Slow Cooker Chicken Gyros
- 1/2 onion small
- 3 garlic cloves
- 2 pounds ground chicken
- 2 eggs whisked
- 1/2 cup whole-wheat breadcrumbs plain
- 1 lemon juiced and zested
- 1 teaspoon dried thyme
- 1/4 teaspoon cinnamon
- 1/4 teaspoon nutmeg
- 2 teaspoons salt
- 1 tablespoon extra virgin olive oil
- 12 whole-wheat naan bread or pita bread rounds, 6 inch
- 1 tomato chopped
- 1 cucumber sliced
- 1/2 cup Greek yogurt low-fat, plain
- 1 lemon cut into wedges
- In a food processor, pulse onion and garlic until pureed.
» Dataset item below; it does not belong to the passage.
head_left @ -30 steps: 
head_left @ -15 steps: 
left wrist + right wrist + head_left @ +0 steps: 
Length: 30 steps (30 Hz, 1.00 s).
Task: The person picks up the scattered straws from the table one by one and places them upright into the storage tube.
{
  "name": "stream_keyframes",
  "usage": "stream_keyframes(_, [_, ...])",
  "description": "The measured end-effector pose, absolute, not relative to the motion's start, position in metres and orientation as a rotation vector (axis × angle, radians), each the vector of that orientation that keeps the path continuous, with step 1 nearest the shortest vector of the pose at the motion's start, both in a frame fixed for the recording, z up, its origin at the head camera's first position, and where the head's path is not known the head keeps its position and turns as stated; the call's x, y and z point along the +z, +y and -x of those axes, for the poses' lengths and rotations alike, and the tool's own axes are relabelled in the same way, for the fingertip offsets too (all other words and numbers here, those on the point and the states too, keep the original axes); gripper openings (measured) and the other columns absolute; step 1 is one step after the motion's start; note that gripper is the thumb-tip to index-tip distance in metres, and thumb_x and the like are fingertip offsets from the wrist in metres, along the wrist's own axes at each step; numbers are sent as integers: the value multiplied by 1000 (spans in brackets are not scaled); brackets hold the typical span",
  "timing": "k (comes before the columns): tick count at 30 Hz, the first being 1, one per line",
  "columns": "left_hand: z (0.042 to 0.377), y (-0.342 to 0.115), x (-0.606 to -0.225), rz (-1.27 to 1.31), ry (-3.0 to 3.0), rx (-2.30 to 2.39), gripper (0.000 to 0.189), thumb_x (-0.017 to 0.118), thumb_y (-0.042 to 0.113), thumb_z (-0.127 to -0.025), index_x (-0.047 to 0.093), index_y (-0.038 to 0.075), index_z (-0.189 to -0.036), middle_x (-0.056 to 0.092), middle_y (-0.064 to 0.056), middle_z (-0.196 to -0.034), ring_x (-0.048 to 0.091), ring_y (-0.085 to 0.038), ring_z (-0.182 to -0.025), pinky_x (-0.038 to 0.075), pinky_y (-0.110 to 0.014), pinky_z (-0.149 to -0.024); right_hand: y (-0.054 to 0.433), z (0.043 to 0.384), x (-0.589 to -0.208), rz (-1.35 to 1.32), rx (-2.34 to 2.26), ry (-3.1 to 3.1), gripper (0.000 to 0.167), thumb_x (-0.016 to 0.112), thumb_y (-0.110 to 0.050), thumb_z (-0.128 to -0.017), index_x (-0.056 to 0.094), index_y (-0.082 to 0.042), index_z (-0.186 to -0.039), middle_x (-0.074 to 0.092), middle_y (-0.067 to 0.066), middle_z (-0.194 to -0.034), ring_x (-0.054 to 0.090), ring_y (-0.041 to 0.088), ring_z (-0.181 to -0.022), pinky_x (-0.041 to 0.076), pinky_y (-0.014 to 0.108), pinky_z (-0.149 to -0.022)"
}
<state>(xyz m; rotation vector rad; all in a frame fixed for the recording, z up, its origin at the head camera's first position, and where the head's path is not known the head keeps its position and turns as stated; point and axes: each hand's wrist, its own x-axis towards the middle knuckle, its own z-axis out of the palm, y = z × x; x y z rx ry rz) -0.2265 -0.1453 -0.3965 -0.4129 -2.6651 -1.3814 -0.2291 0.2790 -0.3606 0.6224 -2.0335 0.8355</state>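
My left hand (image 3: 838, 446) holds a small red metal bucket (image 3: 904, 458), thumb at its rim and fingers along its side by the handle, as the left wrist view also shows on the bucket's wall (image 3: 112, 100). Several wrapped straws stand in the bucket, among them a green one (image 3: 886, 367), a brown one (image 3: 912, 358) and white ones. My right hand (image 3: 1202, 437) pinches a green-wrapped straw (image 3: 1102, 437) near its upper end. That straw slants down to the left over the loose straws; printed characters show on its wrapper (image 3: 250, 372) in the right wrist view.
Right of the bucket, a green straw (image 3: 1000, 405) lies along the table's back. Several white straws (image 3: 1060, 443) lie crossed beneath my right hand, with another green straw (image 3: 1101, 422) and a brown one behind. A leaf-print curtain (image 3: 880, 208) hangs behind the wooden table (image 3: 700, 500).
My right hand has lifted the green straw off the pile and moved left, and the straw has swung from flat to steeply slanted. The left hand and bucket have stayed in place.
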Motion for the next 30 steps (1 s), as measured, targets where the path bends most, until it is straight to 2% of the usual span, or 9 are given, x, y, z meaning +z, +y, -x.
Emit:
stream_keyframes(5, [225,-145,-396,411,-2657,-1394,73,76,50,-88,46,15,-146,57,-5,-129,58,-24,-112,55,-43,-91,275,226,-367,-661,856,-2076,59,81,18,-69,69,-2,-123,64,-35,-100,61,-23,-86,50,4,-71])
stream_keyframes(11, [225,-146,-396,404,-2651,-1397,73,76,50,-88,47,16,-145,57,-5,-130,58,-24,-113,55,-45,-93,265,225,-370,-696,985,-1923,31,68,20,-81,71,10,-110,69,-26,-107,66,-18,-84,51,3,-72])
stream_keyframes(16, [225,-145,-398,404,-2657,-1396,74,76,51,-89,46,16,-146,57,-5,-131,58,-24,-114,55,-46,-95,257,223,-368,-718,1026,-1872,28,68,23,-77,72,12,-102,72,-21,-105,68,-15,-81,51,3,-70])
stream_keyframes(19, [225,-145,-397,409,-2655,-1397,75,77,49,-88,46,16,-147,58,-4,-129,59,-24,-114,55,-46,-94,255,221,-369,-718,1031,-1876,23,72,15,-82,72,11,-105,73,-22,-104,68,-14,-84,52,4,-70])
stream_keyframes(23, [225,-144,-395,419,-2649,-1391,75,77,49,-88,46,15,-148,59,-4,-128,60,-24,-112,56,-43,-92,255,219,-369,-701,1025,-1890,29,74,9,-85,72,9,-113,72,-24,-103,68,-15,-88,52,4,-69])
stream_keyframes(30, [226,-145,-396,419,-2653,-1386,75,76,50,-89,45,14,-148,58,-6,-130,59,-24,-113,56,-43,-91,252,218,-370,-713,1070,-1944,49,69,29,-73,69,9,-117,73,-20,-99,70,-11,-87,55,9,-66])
- In a large bowl, stir together onion puree, ground chicken, eggs, breadcrumbs, lemon (juice and zest), thyme, cinnamon, nutmeg, and salt. Mix together until well combined.
- Form into a large ball and place in a 4-quart crockpot which has been drizzled with olive oil. Cover and cook for 4-6 hours on high, or 6-8 hours on low.
- Unplug crockpot and remove lid 30 minutes before serving. This will allow the gyros to set and cut into nice slices.
- When ready to serve, remove meat from the slow cooker. Slice and serve on warmed pita bread topped with tomatoes, cucumbers, yogurt, and fresh-squeezed lemon juice. Enjoy!